Que fique claro: operadoras de planos de saúde, assim como hospitais, indústria farmacêutica, corretoras de planos de saúde, empresas contratantes, os próprios beneficiários e absolutamente todos os demais elos desta improdutiva cadeia de saúde têm responsabilidade coletiva pela marcha da insensatez que tem movido este sistema, destruindo valor, inviabilizando acesso e gerando aumentos de custos insustentáveis. Afinal, independentemente da grande complexidade deste sistema, o fato é que historicamente estes têm sido incapazes de endereçar coletivamente o tratamento das causas do aumento de custos que, mesmo não tendo qualquer relação com a inflação geral ao consumidor, poderiam ser muito inferiores do que aqueles observados nos últimos anos. E todos, sem exceção, pagam um preço enorme por isto na medida em que todos perdem quando juntos perdemos a capacidade de preservar ou aumentar o acesso a serviços privados de saúde. Nos últimos cinco anos expulsamos mais de três milhões de beneficiários. Possivelmente outros tantos seguiram o mesmo caminho em tempo mais curto ainda, tendo em vista os impactos econômicos da pandemia.
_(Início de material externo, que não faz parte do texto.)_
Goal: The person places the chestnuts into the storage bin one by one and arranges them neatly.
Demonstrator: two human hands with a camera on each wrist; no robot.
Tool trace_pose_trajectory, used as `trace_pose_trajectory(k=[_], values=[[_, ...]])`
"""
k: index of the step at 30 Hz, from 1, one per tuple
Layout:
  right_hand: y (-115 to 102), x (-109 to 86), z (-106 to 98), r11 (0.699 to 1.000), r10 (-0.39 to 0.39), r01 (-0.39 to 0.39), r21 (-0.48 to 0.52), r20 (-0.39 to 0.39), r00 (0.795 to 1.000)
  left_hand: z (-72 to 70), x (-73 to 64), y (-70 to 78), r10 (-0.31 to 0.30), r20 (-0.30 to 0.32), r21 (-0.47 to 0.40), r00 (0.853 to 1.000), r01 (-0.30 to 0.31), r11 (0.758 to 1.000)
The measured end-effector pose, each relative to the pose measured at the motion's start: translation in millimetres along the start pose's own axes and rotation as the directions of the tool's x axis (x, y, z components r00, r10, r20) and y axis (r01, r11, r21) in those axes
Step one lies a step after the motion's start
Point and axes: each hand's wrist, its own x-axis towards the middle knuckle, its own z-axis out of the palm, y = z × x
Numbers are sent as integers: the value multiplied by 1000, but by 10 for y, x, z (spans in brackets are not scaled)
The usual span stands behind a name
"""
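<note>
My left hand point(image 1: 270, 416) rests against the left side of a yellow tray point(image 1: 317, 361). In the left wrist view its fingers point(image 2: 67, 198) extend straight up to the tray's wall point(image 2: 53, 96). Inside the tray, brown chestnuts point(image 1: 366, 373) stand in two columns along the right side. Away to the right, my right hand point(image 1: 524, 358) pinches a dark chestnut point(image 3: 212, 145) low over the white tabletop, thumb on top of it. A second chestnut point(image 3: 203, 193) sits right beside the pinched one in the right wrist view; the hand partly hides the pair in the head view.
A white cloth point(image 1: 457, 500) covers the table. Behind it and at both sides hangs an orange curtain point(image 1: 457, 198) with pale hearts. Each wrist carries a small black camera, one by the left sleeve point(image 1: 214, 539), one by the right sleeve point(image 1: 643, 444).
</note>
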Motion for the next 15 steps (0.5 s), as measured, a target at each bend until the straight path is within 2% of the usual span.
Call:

Naturalmente que as operadoras acabam aparecendo como as grandes vilãs, ainda que sejam apenas a ponta que materializa as ineficiências de um sistema que paga por volume, trata de doenças, é movido por incentivos conflitantes e não mede o resultado do que entrega (desfechos). Afinal, são as operadoras que emitem os boletos com os aumentos de custos que refletem estas ineficiências.
De fato ainda não cuidamos de saúde, e não apenas as operadoras, mas a imensa maioria dos atores de sistema. Volto a dizer, o sistema é extremamente ineficiente, mas a responsabilidade é coletiva. É por estas e outras que afirmo que não temos planos de saúde no Brasil. Naturalmente existem exceções. Refiro-me a algumas empresas que arregaçaram as suas mangas e passaram a cuidar da saúde de seus colaboradores, entendendo que o maior erro estratégico cometido no passado foi terceirizar a gestão de seus custos em saúde. Estas, de forma sustentável, têm vivenciado inclusive redução de custos desde que assumiram as rédeas deste imenso desafio.
Em atividade alguma da economia se controla custos com uma caneta desprovida de bases técnicas e desrespeito a contratos firmados, ainda que concordemos que as premissas atuais não sejam as mais adequadas. E não é verdade que o segmento de operadoras esteja insensível ao momento do mercado e dos consumidores. Infelizmente, notícia boa não gera mídia. Por isso que tem se dado muito pouca exposição ao fato de que foram as próprias operadoras que tomaram a iniciativa de postergar recentemente o reajuste de planos individuais em função da pandemia. E tem sido elas, sou testemunha, que entendendo a dificuldade de muitas empresas, postergaram reajustes a partir de livre negociações e, em muitos casos, a depender do resultado da apólice, concedendo descontos nos planos de saúde empresariais.
Em suma, estamos mais uma vez diante de uma vitória de Pirro. A batalha “vencida” pelo consumidor com esta equivocada decisão da ANS terá vida curta. Não se iludam. É aguardar para ver. De outro lado, é este o preço que a coletividade dos atores da saúde suplementar paga pela ausência de políticas de saúde eficientes. Até que acordem, continuarão sendo vítimas e culpados da frequente politicagem na saúde.